Difficile de dire si cette offensive convaincra tout le monde : beaucoup de Polynésiens, par habitude, par crainte ou par goût préfèrent toujours l’eau en bouteille ou en bonbonne. Côté goût, même si l’eau puisée à la Fautaua est propre, du chlore est utilisé, dans les limites réglementaires, pour s’assurer de sa potabilité au long terme. Il s’évapore rapidement une fois l’eau servie ou mise en carafe.

Quant à la sécurité sanitaire, Mathieu Desetres rappelle que « l’eau du robinet, c’est le produit le plus contrôlé en Polynésie, comme en métropole ». « Pour l’eau de Papeete, la Polynésienne des eaux réalise plus de 150 prélèvements par an, il y a plus de 2 000 paramètres analysés, liste le directeur général de la société. On a une eau qui provient du fond de la vallée de la Fautaua, une eau très pure, avec zéro polluant. Je n’irai pas comparer avec d’autres eaux, mais on sait que c’est une eau d’une très bonne qualité qui arrive au robinet des usagers ».

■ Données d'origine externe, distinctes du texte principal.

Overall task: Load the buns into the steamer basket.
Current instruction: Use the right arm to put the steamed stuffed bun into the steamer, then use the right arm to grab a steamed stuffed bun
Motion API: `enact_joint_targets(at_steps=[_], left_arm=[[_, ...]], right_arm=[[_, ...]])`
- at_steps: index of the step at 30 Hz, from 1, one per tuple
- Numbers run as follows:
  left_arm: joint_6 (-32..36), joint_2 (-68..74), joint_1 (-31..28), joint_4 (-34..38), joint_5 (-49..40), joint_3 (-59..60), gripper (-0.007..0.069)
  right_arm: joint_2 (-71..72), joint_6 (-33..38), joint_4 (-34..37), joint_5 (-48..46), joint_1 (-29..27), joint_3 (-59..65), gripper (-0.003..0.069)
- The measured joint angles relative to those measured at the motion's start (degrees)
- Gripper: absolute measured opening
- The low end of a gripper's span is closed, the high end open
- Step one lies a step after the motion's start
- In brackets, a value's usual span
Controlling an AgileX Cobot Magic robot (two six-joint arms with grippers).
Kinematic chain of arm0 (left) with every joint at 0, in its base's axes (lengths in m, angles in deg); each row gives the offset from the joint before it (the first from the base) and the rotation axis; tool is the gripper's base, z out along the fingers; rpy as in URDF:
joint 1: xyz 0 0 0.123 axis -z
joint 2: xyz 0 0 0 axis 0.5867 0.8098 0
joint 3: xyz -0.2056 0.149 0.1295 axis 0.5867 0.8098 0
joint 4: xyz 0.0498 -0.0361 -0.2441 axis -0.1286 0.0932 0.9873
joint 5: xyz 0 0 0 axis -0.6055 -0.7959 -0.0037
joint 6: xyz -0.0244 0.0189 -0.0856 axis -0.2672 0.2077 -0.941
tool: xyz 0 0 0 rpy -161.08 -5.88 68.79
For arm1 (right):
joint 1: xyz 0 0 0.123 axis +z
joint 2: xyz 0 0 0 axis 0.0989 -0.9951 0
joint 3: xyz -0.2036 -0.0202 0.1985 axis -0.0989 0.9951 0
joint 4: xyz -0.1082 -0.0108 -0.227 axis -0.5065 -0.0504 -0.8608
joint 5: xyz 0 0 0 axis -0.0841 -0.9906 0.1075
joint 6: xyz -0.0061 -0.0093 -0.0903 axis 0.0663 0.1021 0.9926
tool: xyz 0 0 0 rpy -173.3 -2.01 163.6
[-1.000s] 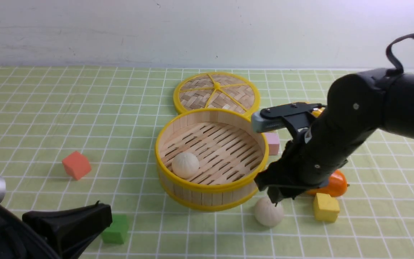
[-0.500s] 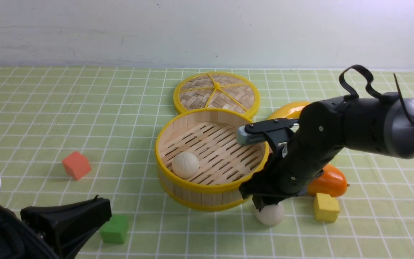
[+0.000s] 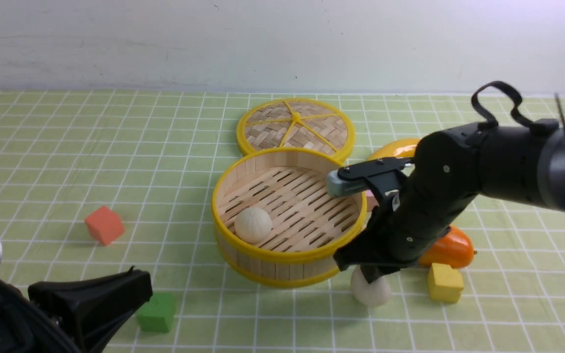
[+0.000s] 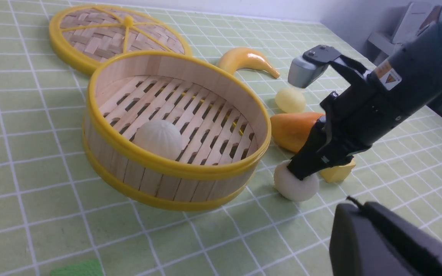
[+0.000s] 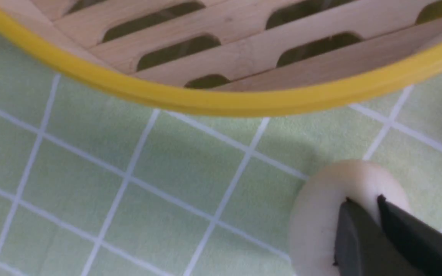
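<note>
The steamer basket [image 3: 287, 256] stands mid-table, also in the left wrist view [image 4: 167, 165] and right wrist view [image 5: 221, 101]. One off-white bun [image 3: 253, 224] lies inside it [image 4: 158, 138]. A second off-white bun [image 3: 372, 294] rests on the cloth just right of the basket's front [image 4: 296, 188] [image 5: 317, 214]. My right gripper [image 3: 373, 280] points down onto it [image 4: 301, 177] [image 5: 363, 199], jaws nearly together, tips pressed into its top. The pale yellow bun [image 4: 290, 100] lies behind the right arm. My left gripper [image 3: 145, 289] hangs low at front left, shut and empty [image 4: 349, 203].
The woven lid [image 3: 295, 128] lies behind the basket. An orange mango [image 3: 451, 247], a yellow cube [image 3: 443, 283] and a yellow curved fruit [image 3: 394, 147] crowd the right arm. A red cube [image 3: 104, 224] and a green cube [image 3: 157, 311] lie front left.
My right arm came down and leftward onto the bun beside the basket, then shifted slightly right. The bun nudged a little right. The left arm barely moved.
</note>
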Motion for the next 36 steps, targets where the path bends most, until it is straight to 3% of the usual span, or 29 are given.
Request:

Ce baptême inspire : l’île de Bora Bora a également baptisé son eau « Vaitehi », certaines autres communes y réfléchissent. En tout cas parmi celles qui affichent 100% de potabilité. Aux derniers relevés publiés par le Centre de santé environnemental de la Direction de la santé, datés de 2023, elles ne sont que 12 en Polynésie.

Bora Bora, les trois communes de l’île de Raiatea, ainsi que toutes les communes entre Mahina et Papara… À l’exception notable de Paea, seul mauvais élève de la zone urbaine. Au-delà, certaines communes comme Taiarapu Est ou Moorea garantissent la potabilité de l’eau sur une partie de leur territoire et améliorent leur couverture chaque année. Dans les archipels éloignés, Rurutu est souvent salué pour son réseau.

Au global, 63 % de la population a accès à l’eau potable en Polynésie, un taux qui grimpe à 69% aux îles du Vent (Tahiti et Moorea), 77% aux Raromatai (Huahine, Raiatea, Tahaa, Bora Bora, Maupiti), qui ne dépasse pas les 25% aux Australes, et qui reste quasi-nul aux Marquises et aux Tuamotu-Gambier.